Из воспоминаний. Аксаковы
В.С.Соловьёв
OCR "ЛИТ" сентябрь, 2001 по изданию:
В.С. Соловьев. Литературная критика. М., "Современник",
1990.
Комментарии доктора ист. наук Н.И. Цимбаева.
Сохранено деление на страницы, номер страницы издания проставлен
в конце каждой страницы.
Вспоминается мне большой, просторный дом, - барский оазис среди
купеческого Замоскворечья - против Николы, что в Толмочах, близ
Ордынки...
- Сегодня у нас вечер с {большими}: дядя Юша и Анна Федоровна Аксакова
хотят тебя смотреть; они теперь внизу у бабушки, и будут подниматься
не вместе, чтобы не запугать сразу.
"Дядю Юшу", т. е. знаменитого славянофила Юрия Федоровича
Самарина, а также и племянника, гр. Федора Львовича Соллогуба -
самого своеобразного и привлекательного изо всех людей, каких я
только знал, нужно будет когда-нибудь помянуть особо, а теперь я
хочу только записать, что осталось в памяти об Аксаковых - Анне
Федоровне и Иване Сергеевиче.
Вижу, входит мать моего приятеля, графиня Мария Федоровна Соллогуб
(рожденная Самарина) и с нею дама лет 45, невысокого роста, полная
и плотная, с очень некрасивым, но оригинальным лицом и, очевидно,
давно оставившая всякое притязание (если только когда-нибудь его
имела) быть женщиной в специфическом светском смысле этого слова.
Желание Анны Федоровны Аксаковой и других лиц "смотреть"
меня объясняется некоторым шумом, донесшим в Москву из Петербурга,
где я несколько месяцев перед тем начал своё поприще магистерским
диспутом в университете. Моя юношеская диссертация, а также вступительная
речь на диспуте, резко шли против господствовавшего у нас в то время
позитивистического течения, и, доставивши мне succes de scandale*
в большой публике и у молодёжи,
____________
* Скандальный успех (фр.).- Ред.
365
вместе с тем обратили на себя внимание "старших": Каткова,
Кавелина, и особенно последних представителей коренного славянофильства,
к которому в некоторых пунктах примыкали мои воззрения, хотя и незрелые,
но достаточно определённые в главном. Анна Федоровна начала разговор
по-русски с очень сильным иностранным произношением и скоро перешла
на безукоризненный французский язык. Дочь нашего великого лирика
Ф. И. Тютчева, по матери немка, она воспитывалась в Германии, а
затем большую часть жизни провела при дворе покойной императрицы
Марии Александровны, где русский язык еще не был в большом употреблении.

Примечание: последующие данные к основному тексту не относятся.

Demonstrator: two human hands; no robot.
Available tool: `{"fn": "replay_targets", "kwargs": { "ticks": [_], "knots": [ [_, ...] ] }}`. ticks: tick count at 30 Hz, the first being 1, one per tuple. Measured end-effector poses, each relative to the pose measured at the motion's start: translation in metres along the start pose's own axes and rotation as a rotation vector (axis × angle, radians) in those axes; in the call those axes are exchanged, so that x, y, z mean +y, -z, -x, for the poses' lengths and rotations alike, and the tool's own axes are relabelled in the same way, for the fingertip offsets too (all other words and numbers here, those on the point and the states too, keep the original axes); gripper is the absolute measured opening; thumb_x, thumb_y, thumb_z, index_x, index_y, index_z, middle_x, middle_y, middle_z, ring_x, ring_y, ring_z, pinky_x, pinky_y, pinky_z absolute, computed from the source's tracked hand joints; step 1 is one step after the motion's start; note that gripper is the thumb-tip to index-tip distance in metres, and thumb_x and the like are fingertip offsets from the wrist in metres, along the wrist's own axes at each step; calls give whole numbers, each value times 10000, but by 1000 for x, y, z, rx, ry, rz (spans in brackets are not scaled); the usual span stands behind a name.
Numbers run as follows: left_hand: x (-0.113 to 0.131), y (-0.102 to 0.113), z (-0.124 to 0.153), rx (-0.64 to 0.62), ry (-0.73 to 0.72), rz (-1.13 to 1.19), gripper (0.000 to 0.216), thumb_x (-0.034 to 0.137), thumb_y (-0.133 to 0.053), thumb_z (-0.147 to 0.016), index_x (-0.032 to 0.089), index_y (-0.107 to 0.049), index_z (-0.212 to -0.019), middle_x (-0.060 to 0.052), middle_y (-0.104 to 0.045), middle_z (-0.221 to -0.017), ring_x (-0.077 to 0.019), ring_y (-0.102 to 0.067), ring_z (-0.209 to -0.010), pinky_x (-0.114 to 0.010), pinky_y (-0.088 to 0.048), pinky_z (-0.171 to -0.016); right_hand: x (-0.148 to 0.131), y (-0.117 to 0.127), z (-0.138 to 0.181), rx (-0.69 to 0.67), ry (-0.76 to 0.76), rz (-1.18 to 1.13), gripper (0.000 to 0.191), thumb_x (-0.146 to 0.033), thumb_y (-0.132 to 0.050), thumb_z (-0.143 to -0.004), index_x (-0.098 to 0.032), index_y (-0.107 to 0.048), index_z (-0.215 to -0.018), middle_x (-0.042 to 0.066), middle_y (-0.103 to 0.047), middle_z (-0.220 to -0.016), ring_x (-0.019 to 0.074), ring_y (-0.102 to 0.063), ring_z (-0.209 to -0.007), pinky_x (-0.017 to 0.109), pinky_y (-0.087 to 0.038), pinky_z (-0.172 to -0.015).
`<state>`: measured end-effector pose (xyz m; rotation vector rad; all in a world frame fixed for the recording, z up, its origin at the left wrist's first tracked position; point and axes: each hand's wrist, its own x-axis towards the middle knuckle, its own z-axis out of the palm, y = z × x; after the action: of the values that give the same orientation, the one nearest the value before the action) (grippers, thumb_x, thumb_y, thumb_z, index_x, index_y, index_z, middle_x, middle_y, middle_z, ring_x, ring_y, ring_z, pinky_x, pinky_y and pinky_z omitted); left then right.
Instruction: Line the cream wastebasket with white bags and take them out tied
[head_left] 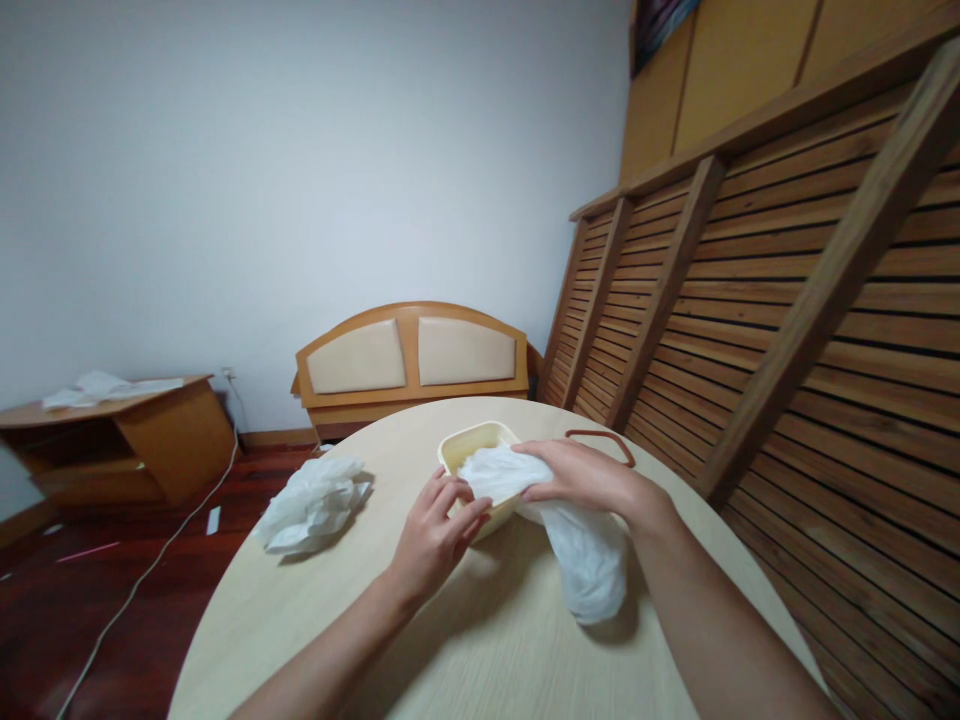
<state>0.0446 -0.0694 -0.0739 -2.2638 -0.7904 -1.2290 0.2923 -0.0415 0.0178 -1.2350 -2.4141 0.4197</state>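
Note:
A pale yellow plastic container [466,437] stands on the round table, its rim facing up. My left hand [439,525] grips its near left rim, fingers over the edge. A white plastic bag [589,565] lies partly inside the container and hangs over its right side, with a full, rounded end on the table. My right hand [574,472] is closed around the bag at the container's right edge. What the bag holds is hidden. To the left lies another crumpled white plastic bag [315,505], apart from both hands.
A brown curved handle-like piece [604,437] lies at the back right of the round table [360,620]. Behind stands a wooden headboard [411,345]. Wooden slats [675,330] lean at the right. A low cabinet [172,440] and a cable [142,580] are at the left.

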Motion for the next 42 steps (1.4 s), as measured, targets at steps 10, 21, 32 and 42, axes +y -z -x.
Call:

Впрочем, она его основательно знала, очень хорошо на нём писала
и могла говорить грамматически правильно, но только с резким немецким
акцентом; она прекрасно знала также церковнославянский язык и была
начитана в наших богослужебных книгах.
Темою первого разговора послужила, конечно, моя диссертация и её
главное содержание - критика философии Шопенгауэра и недавно выступившего
тогда Гартмана. Моя собеседница с большим жаром напала на самое
понятие {бессознательного} духа.
- Бывают душевные состояния, не сознаваемые нами, т. е. мы не всегда
сознаем ясно, что делается в нашей душе, и пожалуй, это можно назвать
бессознательностью души, но какой смысл имеет бессознательный дух,
когда духом называется то, что владеет собою и, следовательно, имеет
самосознание?
Я заметил, что слово Geist* употреблялось в различных значениях
и что у старших писателей оно относилось не к высшему, а к среднему
началу нашей жизни, связывающему психическое существо с физическим,
- Geist = Gas - как и у французов в старину les esprits animaux**
означали что-то полуматерьяльное, посредствующее между душою и телом.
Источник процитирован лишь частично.